Member of the Ohio House of Representatives from the 43rd district
- In office January 3, 1973 – November 23, 1987
- Preceded by: Morris Boyd
- Succeeded by: Wayne Jones

Personal details
- Born: July 10, 1927 Kent, Ohio
- Died: November 23, 1987 (aged 60) Cuyahoga Falls, Ohio
- Party: Democratic
- Education: Ohio State University

= Vernon Cook =

American politician

Vernon Floyd Cook (July 10, 1927 – November 23, 1987) is a former member of the Ohio House of Representatives. and former faculty member of the University of Akron Political Science Department.

Cook was the first Director of the Ray C. Bliss Institute of Applied Politics.

He was a cousin of former U.S. Representative Robert E. Cook.

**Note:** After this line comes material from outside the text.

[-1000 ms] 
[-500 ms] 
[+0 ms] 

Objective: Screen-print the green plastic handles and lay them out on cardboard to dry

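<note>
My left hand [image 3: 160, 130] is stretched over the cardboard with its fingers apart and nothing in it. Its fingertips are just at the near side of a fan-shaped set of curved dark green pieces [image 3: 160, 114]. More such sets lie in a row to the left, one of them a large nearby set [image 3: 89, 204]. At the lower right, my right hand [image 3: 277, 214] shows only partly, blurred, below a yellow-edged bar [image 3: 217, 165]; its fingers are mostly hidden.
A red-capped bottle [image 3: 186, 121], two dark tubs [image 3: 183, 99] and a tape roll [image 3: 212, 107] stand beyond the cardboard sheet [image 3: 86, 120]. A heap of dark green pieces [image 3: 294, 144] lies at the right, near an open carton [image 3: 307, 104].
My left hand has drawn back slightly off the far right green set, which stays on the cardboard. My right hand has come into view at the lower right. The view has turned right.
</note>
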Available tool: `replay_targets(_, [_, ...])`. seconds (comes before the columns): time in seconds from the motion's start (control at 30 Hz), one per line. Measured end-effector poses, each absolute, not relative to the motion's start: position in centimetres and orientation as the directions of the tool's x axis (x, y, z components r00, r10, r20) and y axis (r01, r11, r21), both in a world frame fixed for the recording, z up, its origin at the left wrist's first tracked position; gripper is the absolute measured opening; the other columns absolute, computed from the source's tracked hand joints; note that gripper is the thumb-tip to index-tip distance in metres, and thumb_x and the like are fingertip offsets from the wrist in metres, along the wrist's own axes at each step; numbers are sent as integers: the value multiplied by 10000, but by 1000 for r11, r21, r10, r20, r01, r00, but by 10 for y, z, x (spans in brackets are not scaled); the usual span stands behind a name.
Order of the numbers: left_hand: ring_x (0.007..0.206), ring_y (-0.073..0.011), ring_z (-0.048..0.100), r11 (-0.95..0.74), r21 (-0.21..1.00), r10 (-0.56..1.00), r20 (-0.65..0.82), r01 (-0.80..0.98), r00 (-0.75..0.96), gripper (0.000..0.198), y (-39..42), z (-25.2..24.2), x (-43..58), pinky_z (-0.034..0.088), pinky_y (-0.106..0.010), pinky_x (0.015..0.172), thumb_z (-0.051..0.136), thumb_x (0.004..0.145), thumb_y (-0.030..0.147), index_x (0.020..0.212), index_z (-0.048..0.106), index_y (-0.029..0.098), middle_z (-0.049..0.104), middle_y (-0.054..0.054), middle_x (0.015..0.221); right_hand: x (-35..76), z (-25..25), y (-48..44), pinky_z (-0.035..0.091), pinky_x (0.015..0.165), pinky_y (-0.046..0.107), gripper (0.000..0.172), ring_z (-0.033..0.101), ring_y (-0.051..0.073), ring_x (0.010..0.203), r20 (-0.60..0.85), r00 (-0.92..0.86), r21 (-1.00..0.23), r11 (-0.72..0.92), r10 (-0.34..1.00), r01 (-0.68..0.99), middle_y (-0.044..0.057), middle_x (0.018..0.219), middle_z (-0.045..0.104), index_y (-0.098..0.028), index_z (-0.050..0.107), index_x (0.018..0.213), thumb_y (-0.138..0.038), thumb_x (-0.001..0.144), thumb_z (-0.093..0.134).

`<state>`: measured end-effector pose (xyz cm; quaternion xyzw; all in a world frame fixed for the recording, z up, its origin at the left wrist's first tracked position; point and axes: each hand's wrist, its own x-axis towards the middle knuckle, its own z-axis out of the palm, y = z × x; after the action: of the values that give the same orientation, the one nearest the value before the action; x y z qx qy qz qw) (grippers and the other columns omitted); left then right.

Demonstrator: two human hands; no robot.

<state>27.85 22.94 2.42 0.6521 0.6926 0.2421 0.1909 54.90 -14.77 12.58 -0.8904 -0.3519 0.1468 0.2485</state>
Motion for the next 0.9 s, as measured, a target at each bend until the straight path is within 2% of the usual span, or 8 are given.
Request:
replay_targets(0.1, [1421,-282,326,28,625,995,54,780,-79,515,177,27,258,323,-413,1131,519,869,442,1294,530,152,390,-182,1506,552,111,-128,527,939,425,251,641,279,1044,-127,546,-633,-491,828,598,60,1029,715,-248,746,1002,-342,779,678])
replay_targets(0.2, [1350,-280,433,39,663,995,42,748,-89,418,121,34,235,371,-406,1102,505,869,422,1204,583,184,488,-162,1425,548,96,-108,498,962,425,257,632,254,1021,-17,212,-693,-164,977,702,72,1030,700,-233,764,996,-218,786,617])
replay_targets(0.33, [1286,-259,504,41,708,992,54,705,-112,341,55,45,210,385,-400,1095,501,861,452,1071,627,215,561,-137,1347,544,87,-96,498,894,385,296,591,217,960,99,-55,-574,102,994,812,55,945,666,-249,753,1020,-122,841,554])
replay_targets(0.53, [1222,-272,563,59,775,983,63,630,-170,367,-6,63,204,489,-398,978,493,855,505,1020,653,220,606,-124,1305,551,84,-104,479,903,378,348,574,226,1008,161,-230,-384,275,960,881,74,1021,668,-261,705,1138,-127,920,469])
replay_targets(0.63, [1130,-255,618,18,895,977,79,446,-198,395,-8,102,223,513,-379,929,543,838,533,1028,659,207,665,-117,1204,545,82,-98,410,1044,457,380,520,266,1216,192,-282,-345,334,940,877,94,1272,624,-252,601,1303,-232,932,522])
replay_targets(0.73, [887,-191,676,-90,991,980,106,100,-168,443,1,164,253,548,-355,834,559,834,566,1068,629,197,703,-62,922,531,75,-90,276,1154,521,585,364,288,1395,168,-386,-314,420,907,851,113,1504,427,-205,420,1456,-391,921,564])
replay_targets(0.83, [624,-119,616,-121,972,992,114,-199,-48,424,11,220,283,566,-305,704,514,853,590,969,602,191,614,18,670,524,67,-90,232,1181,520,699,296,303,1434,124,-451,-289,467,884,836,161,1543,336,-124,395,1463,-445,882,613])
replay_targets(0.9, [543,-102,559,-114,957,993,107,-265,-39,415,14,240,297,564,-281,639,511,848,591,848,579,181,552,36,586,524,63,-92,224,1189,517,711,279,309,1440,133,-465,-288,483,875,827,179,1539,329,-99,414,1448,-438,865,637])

==Early life and military service==
Cook was born in Kent, Ohio. He left high school in 1944 to enlist in the United States Army Air Corps, and served as a cryptographer for the 231st AAF BU. He was stationed in Alamogordo, New Mexico, England, and Germany as part of Operation Paperclip.

After his discharge from active duty, Cook served in the United States Army Reserve and obtained the rank of captain. His reserve duties included teaching cryptographic and interrogation techniques at Fort George G. Meade.

He married Sharen Louise Mills from Fort Lauderdale, Florida.

==Education==
Cook graduated from Ohio State University in 1951. He also attended Miami University.

He was posthumously awarded an honorary Ph.D. from the University of Akron in 1988.

==Career==

===Teaching===
Cook was an assistant professor of political science at Ohio Wesleyan University and Case Western Reserve University before becoming an associate professor at the University of Akron in 1965. He continued in that position after being elected to public office, until his death in 1987.

===Politics===
Cook was first elected to the Ohio House of Representatives in 1972. In 1979, he was made Assistant Majority Floor Leader. He served on the Finance and Appropriations committee, the Ethics and Standards committee, the Rules committee and was chair of the Joint Committee on Agency Rule Review.

===Bliss Institute===
In 1987, Cook was made the first director of the Ray C. Bliss Institute of Applied Politics at the University of Akron. Although Cook had been Ray C. Bliss's choice, Cook's appointment was controversial.

Despite some partisan wrangling, Cook was eventually given the post.

An internship named for Cook provides students with the practical experience in politics.